Pour nous, Qui a tué mon père s’impose décidément comme le manifeste de l’année 2018, son symbole. Autre emblème, les jurés du Goncourt qui ont choisi d’attribuer, début novembre, le prix à Nicolas Mathieu, tout juste 40 ans, pour son deuxième roman, Leurs enfants après eux (Actes Sud), chronique douce-amère d’une jeunesse laissée pour compte dans l’est de la France, sur fond d’usines qui ferment et de perte de sécurité économique. Un choix qui aura pourtant suscité une petite polémique – auraient-ils dû récompenser l’envoûtant Frère d’âme (Seuil) de David Diop, publié pile au moment de la commémoration du centenaire de l’armistice, qui nous plongeait dans l’enfer de la guerre vue par un de ces jeunes tirailleurs sénégalais envoyés par la France coloniale à la boucherie ?
Renforcer nos libertés
Mais surtout, n’auraient-ils pas dû choisir Le Lambeau de Philippe Lançon (Gallimard), dont les cent premières pages, absolument sidérantes, retracent seconde après seconde l’attentat meurtrier contre la rédaction de Charlie Hebdo auquel Lançon, journaliste et critique littéraire (à Libé), a survécu, mais défiguré ? Le jury s’en est tenu à sa règle (récompenser un roman, non un récit) et a voulu mettre en avant la France d’aujourd’hui, ses maux, ses blessures, et au fond, on ne peut que les en féliciter.

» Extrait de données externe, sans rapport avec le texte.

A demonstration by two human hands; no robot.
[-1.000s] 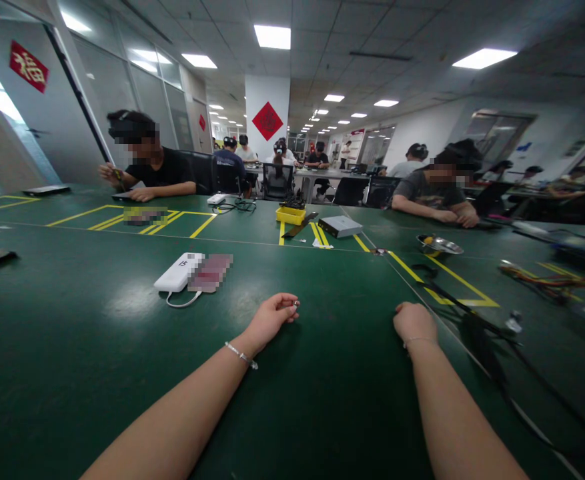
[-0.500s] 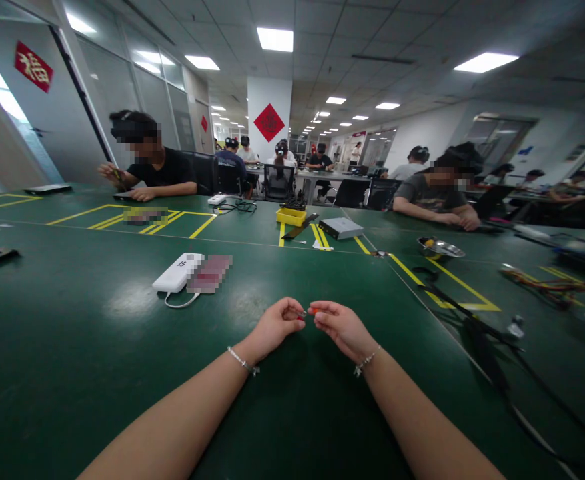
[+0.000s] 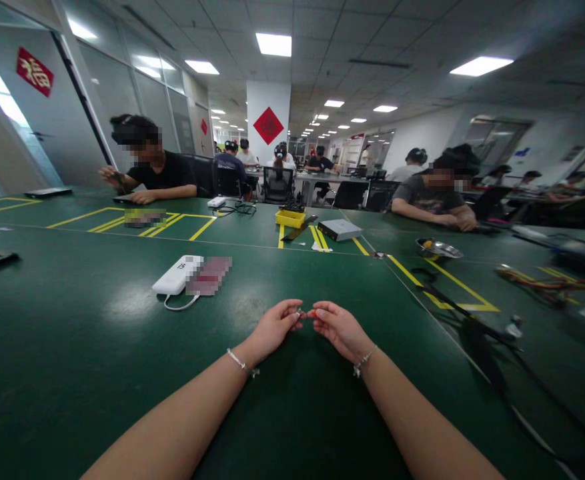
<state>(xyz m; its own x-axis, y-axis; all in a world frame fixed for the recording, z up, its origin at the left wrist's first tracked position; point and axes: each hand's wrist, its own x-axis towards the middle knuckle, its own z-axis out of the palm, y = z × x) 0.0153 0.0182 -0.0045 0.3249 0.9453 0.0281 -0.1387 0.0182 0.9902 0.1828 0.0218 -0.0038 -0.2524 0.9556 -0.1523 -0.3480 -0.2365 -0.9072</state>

On a choisi de mettre Le Lambeau en numéro un de notre classement – sorti en avril, il est, lui aussi, un symbole
Philippe Lançon aura eu le prix Femina – à un moment, on a rêvé qu’il les reçoive tous, oui ça aurait eu un certain panache de lui attribuer tous les prix. Après tout, il est l’un de ceux qui, le 7 janvier 2015, ont payé de leur vie, de leurs corps, pour notre liberté d’expression à tous, pour notre liberté tout court, et a su, magistralement, dire l’avant, le pendant et l’après de l’horreur. C’est pourquoi on a choisi de mettre Le Lambeau en numéro un de notre classement – sorti en avril, il est, lui aussi, un symbole. Celui de toute une décennie, où nombre de choses qu’on croyait certaines ont basculé, qui s’achèvera dans deux ans.
Célébrer les auteures
2018 a aussi été l’année “post-affaire Weinstein”, l’année qui a suivi l’explosion des plaintes MeToo, ce moment puissant où les femmes ont enfin pu être entendues pour dire : Times up ! Comme par (un triste) hasard, c’est aussi l’année où le prix Nobel de littérature a été annulé pour cause d’affaires de harcèlements sexuels et de viols. Est-ce qu’une femme l’aurait remporté de toute façon ? On en doute – depuis l’année de sa création en 1901, seulement 52 femmes ont reçu le Nobel (tous domaines confondus) pour 842 hommes. Elles ont pourtant, depuis longtemps déjà, une place importante dans le champ de la littérature mondiale, et cette rentrée plus que jamais, ce sont elles, les romancières, qui ont dominé. Nicole Krauss avec le sublime, métaphysique Forêt obscure (L’Olivier), autour du mal-être de notre époque en même temps qu’un malaise plus existentiel, intime, atemporel ; Aurélie Filippetti et Les Idéaux (Fayard), plongée à peine romancée dans la classe politique française, à vous glacer le dos ; et puis Rachel Kushner avec Le Mars Club (Stock), Nathalie Léger avec La Robe blanche (P.O.L) et Emmanuelle Bayamack-Tam avec Arcadie (P.O.L). Concernant ces deux dernières, notre grand regret, c’est de ne pas avoir pu féliciter leur éditeur de leurs succès.
…et les disparu.e.s
En effet, 2018 s’est ouverte avec la mort de l’un des plus grands éditeurs du siècle, Paul Otchakovsky-Laurens, merveilleux et exigeant découvreur de talents dans la maison qu’il avait créée à ses initiales (P.O.L), suivie de celles d’une immense plume du journalisme et de la narrative nonfiction, Tom Wolfe, et d’un géant de la littérature américaine, Philip Roth. Enfin, c’est l’une des derniers témoins de la Shoah, l’écrivaine et cinéaste Marceline Loridan-Ivens, qui est décédée à 90 ans le 18 septembre 2018. Je me rappelle l’avoir croisée lors d’un festival littéraire en province il y a quelques années. Une petite femme à la rousseur flamboyante amoureuse de la vie, pétillante d’énergie, commandant un énième verre de vin blanc en s’allumant une énième cigarette, la voix gouailleuse et l’éclat de rire à fleur de lèvres. En ces temps troublés, avec futur incertain à la clé, souvenons-nous d’elle comme d’un modèle à suivre.